◆ **About this task**:
Which of the lines below holds the string "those"? Copy every line that does.

(Data items)
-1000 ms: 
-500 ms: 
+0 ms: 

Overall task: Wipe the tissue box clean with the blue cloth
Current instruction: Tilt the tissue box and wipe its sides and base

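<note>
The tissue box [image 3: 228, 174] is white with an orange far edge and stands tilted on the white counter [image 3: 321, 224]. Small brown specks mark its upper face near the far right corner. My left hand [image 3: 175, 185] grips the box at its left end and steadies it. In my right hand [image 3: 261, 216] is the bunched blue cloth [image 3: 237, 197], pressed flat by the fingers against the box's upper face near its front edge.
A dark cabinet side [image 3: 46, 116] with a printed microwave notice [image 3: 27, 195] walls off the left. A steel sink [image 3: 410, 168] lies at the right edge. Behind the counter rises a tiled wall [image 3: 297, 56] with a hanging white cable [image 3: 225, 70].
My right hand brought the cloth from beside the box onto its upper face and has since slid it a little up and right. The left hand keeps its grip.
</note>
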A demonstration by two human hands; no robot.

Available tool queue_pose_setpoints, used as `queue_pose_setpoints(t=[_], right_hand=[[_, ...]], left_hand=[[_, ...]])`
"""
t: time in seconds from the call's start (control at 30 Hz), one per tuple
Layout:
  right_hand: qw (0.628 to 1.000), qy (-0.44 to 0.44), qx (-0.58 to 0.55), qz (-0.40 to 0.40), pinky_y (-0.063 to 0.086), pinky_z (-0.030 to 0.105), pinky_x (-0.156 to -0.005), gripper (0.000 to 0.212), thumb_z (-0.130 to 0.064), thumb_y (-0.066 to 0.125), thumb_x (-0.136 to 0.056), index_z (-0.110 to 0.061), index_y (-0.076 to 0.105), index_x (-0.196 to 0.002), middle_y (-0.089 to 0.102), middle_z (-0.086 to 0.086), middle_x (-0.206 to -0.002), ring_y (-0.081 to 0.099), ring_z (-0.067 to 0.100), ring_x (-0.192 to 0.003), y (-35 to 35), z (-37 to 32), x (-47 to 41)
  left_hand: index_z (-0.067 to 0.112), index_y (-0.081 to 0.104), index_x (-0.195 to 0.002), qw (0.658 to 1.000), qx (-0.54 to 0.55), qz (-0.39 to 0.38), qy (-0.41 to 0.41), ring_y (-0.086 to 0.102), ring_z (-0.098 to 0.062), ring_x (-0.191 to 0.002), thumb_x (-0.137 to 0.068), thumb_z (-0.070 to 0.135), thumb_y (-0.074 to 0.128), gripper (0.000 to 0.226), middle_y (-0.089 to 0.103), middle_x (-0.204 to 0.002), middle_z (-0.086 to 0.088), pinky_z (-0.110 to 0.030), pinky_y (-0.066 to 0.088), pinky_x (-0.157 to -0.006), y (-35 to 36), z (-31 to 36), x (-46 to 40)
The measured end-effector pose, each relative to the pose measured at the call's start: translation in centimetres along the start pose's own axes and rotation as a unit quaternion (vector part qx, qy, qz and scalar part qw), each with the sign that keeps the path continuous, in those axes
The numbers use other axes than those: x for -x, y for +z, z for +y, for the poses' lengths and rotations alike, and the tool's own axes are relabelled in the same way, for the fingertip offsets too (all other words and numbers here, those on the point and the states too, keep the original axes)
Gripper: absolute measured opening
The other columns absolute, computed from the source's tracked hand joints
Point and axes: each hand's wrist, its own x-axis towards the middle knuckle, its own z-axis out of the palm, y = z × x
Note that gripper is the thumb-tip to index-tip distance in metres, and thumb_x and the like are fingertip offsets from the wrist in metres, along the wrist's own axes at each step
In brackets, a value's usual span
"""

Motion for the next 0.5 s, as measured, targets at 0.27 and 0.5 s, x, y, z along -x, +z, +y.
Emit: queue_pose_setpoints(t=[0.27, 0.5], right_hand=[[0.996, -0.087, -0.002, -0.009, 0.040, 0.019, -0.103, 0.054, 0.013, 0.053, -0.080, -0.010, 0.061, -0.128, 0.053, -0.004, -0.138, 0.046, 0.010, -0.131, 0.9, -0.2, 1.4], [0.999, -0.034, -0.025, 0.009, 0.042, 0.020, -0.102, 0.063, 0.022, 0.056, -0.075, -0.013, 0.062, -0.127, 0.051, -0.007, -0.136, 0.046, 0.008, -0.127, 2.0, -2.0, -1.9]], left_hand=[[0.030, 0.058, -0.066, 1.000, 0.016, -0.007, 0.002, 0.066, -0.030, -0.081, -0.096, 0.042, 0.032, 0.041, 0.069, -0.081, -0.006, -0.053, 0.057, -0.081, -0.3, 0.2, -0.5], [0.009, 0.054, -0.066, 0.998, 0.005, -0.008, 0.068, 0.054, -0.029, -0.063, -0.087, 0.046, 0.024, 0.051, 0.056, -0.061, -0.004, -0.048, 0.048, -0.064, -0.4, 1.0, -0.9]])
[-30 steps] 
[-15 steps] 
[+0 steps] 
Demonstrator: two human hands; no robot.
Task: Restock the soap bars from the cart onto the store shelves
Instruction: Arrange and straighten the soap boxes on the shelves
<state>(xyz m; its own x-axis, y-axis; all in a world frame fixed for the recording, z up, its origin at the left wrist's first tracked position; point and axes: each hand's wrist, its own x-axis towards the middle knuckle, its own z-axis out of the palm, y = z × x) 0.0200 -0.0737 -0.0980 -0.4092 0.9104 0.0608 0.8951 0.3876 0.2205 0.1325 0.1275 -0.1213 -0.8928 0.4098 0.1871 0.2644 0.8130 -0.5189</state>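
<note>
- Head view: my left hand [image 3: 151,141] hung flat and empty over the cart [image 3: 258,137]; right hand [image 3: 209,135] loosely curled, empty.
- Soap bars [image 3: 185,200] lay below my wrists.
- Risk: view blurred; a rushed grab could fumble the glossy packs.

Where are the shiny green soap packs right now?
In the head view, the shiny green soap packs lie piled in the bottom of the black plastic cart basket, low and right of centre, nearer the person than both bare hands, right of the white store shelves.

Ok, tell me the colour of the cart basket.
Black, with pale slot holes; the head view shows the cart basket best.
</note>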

◆ **Response**:
The measured end-effector pose, each relative to the pose measured at the call's start: translation in centimetres along the start pose's own axes and rotation as a unit quaternion (vector part qx, qy, qz and scalar part qw), each with the sign that keeps the path continuous, in those axes
The numbers use other axes than those: x for -x, y for +z, z for +y, for the poses' lengths and rotations alike, and the tool's own axes are relabelled in the same way, for the fingertip offsets too (all other words and numbers here, those on the point and the states too, keep the original axes)

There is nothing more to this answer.